WHAT YOU ARE ASKED TO DO -
Your answer should be exactly the lines from the one that contains "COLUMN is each" through the final line of the entries below, and nothing else.

DATA FOR THIS TASK Start Marker

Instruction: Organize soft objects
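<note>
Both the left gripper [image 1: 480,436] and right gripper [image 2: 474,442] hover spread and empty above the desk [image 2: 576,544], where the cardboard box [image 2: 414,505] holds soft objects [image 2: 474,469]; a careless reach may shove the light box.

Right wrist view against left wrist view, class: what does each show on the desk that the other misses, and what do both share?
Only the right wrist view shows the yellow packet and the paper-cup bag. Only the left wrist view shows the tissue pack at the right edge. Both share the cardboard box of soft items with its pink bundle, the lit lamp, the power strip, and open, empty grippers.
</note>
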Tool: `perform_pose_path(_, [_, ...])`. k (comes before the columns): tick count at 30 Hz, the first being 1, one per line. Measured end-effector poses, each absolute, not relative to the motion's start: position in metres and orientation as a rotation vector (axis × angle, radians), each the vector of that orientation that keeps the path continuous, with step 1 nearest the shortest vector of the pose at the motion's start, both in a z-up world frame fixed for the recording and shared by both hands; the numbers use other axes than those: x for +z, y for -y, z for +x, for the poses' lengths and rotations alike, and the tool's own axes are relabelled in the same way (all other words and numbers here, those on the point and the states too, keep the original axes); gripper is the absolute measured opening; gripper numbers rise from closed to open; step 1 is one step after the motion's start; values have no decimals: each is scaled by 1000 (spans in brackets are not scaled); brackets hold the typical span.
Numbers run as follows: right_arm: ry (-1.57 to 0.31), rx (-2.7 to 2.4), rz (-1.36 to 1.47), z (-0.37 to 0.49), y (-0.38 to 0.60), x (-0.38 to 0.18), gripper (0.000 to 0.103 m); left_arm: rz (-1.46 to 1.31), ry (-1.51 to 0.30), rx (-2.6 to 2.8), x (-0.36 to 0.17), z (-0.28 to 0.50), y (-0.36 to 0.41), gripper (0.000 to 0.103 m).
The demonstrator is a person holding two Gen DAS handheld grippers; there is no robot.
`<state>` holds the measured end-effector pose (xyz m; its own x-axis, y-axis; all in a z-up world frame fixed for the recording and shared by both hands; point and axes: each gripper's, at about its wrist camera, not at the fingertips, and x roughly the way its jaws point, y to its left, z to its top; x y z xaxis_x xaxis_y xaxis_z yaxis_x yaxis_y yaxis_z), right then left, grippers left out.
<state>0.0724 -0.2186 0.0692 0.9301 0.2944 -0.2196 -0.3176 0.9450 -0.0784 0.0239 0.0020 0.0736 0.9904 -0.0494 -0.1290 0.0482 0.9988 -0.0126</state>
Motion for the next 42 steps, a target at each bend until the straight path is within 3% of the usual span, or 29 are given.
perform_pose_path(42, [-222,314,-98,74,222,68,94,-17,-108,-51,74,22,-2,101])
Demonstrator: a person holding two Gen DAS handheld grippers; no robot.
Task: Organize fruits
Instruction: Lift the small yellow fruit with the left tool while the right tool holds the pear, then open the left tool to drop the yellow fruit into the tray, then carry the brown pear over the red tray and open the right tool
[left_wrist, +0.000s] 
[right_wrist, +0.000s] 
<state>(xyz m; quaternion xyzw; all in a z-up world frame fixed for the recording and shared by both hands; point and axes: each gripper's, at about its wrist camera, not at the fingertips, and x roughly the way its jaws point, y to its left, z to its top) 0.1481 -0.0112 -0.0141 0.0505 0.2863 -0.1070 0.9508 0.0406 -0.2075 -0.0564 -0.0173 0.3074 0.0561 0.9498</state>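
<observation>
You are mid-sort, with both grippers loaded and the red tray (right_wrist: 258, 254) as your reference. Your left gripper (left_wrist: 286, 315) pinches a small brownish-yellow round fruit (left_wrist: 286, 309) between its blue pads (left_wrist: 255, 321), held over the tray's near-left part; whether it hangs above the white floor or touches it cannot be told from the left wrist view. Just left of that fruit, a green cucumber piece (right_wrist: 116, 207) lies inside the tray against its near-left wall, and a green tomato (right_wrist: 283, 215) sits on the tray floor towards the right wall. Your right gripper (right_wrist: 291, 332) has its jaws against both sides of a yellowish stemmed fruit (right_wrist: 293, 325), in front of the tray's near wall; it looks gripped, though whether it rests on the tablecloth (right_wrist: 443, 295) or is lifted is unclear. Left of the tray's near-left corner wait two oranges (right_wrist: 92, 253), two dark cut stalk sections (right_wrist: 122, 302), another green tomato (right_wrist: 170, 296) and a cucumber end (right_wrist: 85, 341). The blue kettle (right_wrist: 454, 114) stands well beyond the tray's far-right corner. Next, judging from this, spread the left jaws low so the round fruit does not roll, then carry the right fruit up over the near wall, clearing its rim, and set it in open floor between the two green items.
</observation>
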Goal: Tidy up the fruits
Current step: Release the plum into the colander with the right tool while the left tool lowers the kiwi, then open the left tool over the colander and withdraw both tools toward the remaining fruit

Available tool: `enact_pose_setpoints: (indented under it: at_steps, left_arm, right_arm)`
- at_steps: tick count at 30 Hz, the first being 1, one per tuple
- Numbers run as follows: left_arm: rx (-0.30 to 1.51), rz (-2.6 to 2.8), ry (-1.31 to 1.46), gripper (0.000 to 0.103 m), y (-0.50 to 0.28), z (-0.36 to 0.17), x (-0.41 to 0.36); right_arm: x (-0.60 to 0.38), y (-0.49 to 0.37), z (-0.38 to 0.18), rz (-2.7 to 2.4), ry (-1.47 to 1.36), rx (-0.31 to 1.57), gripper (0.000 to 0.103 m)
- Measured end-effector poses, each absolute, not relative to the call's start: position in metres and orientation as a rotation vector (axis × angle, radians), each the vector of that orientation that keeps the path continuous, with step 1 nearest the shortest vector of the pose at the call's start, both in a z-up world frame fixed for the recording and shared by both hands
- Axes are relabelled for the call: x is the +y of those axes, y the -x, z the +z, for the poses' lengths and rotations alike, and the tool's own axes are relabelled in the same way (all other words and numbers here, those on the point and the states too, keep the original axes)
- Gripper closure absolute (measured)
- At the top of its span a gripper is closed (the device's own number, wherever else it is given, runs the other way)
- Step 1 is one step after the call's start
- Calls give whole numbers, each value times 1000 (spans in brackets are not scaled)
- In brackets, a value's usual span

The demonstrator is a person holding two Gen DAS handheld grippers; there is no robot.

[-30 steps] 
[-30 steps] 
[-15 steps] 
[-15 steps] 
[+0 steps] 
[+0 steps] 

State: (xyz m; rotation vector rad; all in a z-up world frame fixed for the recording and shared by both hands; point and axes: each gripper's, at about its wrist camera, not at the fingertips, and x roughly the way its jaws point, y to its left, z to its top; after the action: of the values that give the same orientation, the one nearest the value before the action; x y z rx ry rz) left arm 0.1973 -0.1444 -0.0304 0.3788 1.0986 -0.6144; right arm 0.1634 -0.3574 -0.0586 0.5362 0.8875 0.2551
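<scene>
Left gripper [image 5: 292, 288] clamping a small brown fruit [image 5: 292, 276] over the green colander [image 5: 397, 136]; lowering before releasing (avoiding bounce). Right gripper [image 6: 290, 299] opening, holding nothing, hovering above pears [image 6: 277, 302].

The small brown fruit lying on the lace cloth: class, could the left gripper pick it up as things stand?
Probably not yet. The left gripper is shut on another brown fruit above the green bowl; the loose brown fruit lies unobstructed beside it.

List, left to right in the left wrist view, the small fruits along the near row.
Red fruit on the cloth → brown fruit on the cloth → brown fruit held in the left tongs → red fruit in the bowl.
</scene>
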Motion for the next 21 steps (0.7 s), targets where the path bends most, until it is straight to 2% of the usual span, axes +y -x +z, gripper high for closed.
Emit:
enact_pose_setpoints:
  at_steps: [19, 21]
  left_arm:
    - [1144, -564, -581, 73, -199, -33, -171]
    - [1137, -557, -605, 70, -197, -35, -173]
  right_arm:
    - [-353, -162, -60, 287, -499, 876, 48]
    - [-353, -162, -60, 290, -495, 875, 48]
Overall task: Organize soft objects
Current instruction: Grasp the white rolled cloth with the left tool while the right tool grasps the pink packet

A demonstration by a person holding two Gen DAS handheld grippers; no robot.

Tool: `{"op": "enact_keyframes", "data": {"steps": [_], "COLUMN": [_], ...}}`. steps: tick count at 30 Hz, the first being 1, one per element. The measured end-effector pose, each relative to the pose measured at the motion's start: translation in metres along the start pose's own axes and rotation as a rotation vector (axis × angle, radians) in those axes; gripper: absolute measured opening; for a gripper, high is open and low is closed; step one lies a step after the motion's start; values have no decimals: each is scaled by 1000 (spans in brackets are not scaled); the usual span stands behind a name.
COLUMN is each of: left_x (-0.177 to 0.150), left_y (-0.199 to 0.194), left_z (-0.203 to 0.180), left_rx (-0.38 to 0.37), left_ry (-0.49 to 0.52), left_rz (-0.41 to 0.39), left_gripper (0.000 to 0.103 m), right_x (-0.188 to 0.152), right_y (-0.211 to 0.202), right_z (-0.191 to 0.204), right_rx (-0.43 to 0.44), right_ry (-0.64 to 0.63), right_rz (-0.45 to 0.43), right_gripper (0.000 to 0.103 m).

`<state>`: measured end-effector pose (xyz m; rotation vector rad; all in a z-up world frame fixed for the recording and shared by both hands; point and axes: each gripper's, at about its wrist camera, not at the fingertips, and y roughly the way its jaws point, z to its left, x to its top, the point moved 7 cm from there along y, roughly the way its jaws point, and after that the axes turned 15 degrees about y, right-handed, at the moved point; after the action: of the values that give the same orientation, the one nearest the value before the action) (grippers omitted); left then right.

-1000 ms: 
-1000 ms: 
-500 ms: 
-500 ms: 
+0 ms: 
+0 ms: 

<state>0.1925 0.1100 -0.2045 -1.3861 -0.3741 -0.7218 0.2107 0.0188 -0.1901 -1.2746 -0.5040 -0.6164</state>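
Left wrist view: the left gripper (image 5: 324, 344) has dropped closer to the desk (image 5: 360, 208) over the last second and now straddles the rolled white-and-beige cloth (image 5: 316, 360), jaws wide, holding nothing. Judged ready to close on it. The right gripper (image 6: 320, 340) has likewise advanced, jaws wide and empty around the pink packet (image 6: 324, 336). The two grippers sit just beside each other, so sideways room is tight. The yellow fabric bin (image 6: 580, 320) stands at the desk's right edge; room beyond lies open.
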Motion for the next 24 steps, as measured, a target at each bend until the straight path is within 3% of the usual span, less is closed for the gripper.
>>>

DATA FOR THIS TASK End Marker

RESPONSE TO THE TASK -
COLUMN is each of: left_x (-0.177 to 0.150), left_y (-0.199 to 0.194), left_z (-0.203 to 0.180), left_rx (-0.38 to 0.37), left_ry (-0.49 to 0.52), left_rz (-0.41 to 0.39), left_gripper (0.000 to 0.103 m), right_x (-0.188 to 0.152), right_y (-0.211 to 0.202), right_z (-0.191 to 0.204), right_rx (-0.43 to 0.44), right_ry (-0.64 to 0.63), right_rz (-0.45 to 0.43), right_gripper (0.000 to 0.103 m).

`<state>`: measured end-effector pose (xyz m; rotation vector rad; all in a z-up world frame fixed for the recording and shared by both hands; point and axes: each gripper's, at about its wrist camera, not at the fingertips, and y roughly the way its jaws point, z to its left, x to its top, the point moved 7 cm from there along y, roughly the way its jaws point, and after that the axes turned 15 degrees about y, right-handed, at the moved point; after the action: of the values that give the same orientation, the one nearest the value before the action) (grippers omitted); left then right.

-1000 ms: 
-1000 ms: 
-500 ms: 
-500 ms: 
+0 ms: 
+0 ms: 

<state>0.1925 0.1100 -0.2045 -1.3861 -0.3741 -0.7218 0.2107 0.0188 -0.1901 -1.2746 -0.5040 -0.6164</state>
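Left wrist view: the left gripper (image 5: 324, 344) has dropped closer to the desk (image 5: 360, 208) over the last second and now straddles the rolled white-and-beige cloth (image 5: 316, 360), jaws wide, holding nothing. Judged ready to close on it. The right gripper (image 6: 320, 340) has likewise advanced, jaws wide and empty around the pink packet (image 6: 324, 336). The two grippers sit just beside each other, so sideways room is tight. The yellow fabric bin (image 6: 580, 320) stands at the desk's right edge; room beyond lies open.
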Motion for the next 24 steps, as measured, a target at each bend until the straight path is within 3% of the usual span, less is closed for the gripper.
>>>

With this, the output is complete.